> **EXERCISE**:
An exact repetition of the data is required; no picture should appear in it.

> **PROVIDED MATERIAL**:
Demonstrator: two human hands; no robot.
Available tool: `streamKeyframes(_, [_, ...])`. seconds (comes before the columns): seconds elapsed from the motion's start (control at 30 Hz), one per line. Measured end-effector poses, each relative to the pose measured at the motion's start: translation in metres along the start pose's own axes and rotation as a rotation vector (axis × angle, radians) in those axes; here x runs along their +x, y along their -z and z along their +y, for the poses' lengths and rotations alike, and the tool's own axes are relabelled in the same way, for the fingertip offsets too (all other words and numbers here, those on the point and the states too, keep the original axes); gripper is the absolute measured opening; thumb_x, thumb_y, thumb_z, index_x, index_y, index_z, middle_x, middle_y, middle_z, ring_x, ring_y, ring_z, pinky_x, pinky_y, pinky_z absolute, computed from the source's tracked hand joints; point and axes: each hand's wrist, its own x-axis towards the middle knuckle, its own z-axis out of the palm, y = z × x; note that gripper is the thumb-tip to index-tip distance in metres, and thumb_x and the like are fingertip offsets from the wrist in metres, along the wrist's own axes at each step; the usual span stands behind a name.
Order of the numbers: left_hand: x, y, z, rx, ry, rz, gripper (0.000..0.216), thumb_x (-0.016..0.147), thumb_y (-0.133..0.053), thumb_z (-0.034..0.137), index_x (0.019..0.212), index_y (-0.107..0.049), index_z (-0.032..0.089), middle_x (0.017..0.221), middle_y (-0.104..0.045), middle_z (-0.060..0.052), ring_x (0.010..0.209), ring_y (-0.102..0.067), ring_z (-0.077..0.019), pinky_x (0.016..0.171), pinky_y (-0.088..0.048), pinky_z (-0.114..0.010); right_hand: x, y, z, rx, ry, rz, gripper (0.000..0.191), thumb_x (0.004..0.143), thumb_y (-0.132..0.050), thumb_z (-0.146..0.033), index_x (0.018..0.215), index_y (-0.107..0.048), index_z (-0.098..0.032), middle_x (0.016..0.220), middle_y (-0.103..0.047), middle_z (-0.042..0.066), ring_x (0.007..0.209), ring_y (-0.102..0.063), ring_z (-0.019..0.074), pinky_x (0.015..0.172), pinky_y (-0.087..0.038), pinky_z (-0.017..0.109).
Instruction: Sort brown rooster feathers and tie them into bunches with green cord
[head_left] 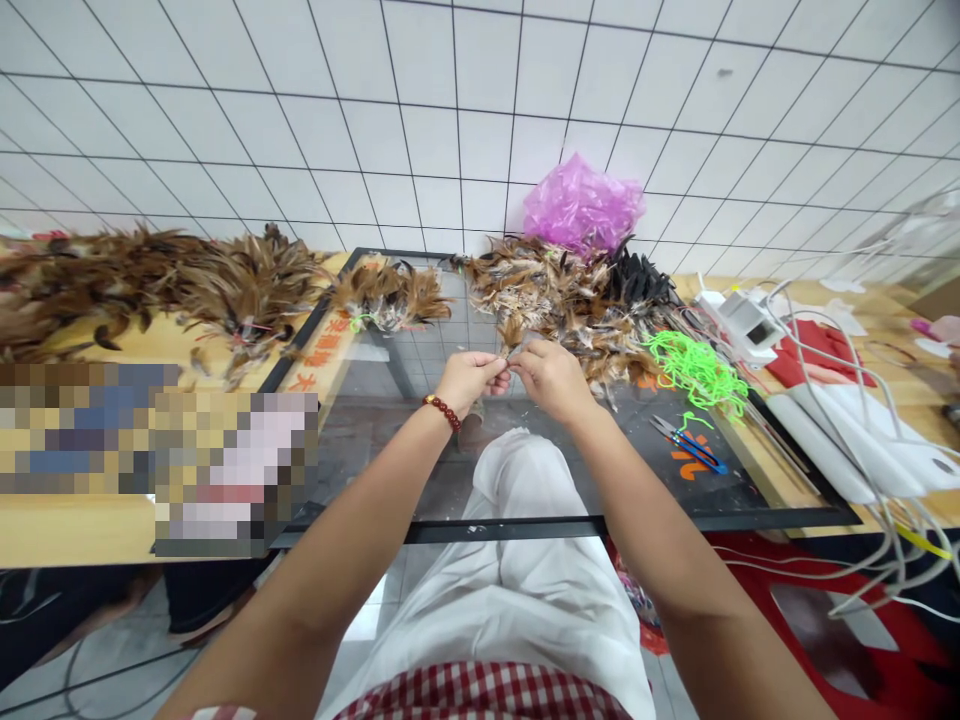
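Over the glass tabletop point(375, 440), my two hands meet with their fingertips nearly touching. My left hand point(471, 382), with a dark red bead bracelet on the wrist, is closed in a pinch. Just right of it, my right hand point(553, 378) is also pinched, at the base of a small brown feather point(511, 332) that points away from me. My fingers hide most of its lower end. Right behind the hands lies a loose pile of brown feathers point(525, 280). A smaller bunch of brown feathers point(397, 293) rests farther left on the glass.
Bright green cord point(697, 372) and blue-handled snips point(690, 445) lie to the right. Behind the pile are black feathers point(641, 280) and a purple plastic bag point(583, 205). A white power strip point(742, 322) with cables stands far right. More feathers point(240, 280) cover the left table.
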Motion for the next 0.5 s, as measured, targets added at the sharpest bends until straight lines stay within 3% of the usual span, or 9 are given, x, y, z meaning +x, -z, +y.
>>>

> **SOLUTION TO THIS TASK**:
Demonstrator: two human hands; no robot.
Available tool: `streamKeyframes(_, [_, ...])`. seconds (comes before the columns): seconds elapsed from the motion's start (control at 30 Hz), one per line. Measured end-effector poses, each relative to the pose measured at the motion's start: translation in metres along the start pose's own axes and rotation as a rotation vector (axis × angle, radians) in those axes; here x runs along their +x, y along their -z and z along their +y, for the poses' lengths and rotations alike, and the tool's own axes are relabelled in the same way, for the fingertip offsets too (all other words and numbers here, those on the point and the states too, keep the original axes); gripper is the absolute measured opening; thumb_x, thumb_y, thumb_z, index_x, index_y, index_z, middle_x, middle_y, middle_z, ring_x, ring_y, ring_z, pinky_x, pinky_y, pinky_z absolute, computed from the source's tracked hand joints; point and axes: each hand's wrist, its own x-axis towards the middle knuckle, its own z-axis out of the palm, y = z × x; note that gripper is the thumb-tip to index-tip distance in metres, and thumb_x and the like are fingertip offsets from the wrist in metres, along the wrist's own axes at each step; the usual span stands behind a name.
Order of the numbers: left_hand: x, y, z, rx, ry, rz, gripper (0.000..0.216), thumb_x (-0.016..0.147), thumb_y (-0.133..0.053), thumb_z (-0.034..0.137), index_x (0.019..0.212), index_y (-0.107..0.049), index_z (-0.032..0.089), middle_x (0.017..0.221), middle_y (-0.104..0.045), middle_z (-0.060..0.052), ring_x (0.010..0.209), ring_y (-0.102..0.067), ring_z (-0.077..0.019), pinky_x (0.016..0.171), pinky_y (-0.088..0.048), pinky_z (-0.114..0.010); right_hand: x, y, z, rx, ry, rz, gripper (0.000..0.191), thumb_x (0.004..0.143), thumb_y (-0.132..0.050), thumb_z (-0.146..0.033), index_x (0.018..0.215), index_y (-0.107..0.048), index_z (-0.098..0.032), middle_x (0.016..0.220), middle_y (-0.103..0.047), middle_z (-0.042..0.066), ring_x (0.007..0.209), ring_y (-0.102..0.063), ring_z (-0.019..0.074), pinky_x (0.015..0.172), pinky_y (-0.087..0.038), pinky_z (-0.017..0.109).
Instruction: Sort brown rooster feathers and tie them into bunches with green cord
[head_left] 
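Over the glass tabletop point(375, 440), my two hands meet with their fingertips nearly touching. My left hand point(471, 382), with a dark red bead bracelet on the wrist, is closed in a pinch. Just right of it, my right hand point(553, 378) is also pinched, at the base of a small brown feather point(511, 332) that points away from me. My fingers hide most of its lower end. Right behind the hands lies a loose pile of brown feathers point(525, 280). A smaller bunch of brown feathers point(397, 293) rests farther left on the glass.
Bright green cord point(697, 372) and blue-handled snips point(690, 445) lie to the right. Behind the pile are black feathers point(641, 280) and a purple plastic bag point(583, 205). A white power strip point(742, 322) with cables stands far right. More feathers point(240, 280) cover the left table.
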Motion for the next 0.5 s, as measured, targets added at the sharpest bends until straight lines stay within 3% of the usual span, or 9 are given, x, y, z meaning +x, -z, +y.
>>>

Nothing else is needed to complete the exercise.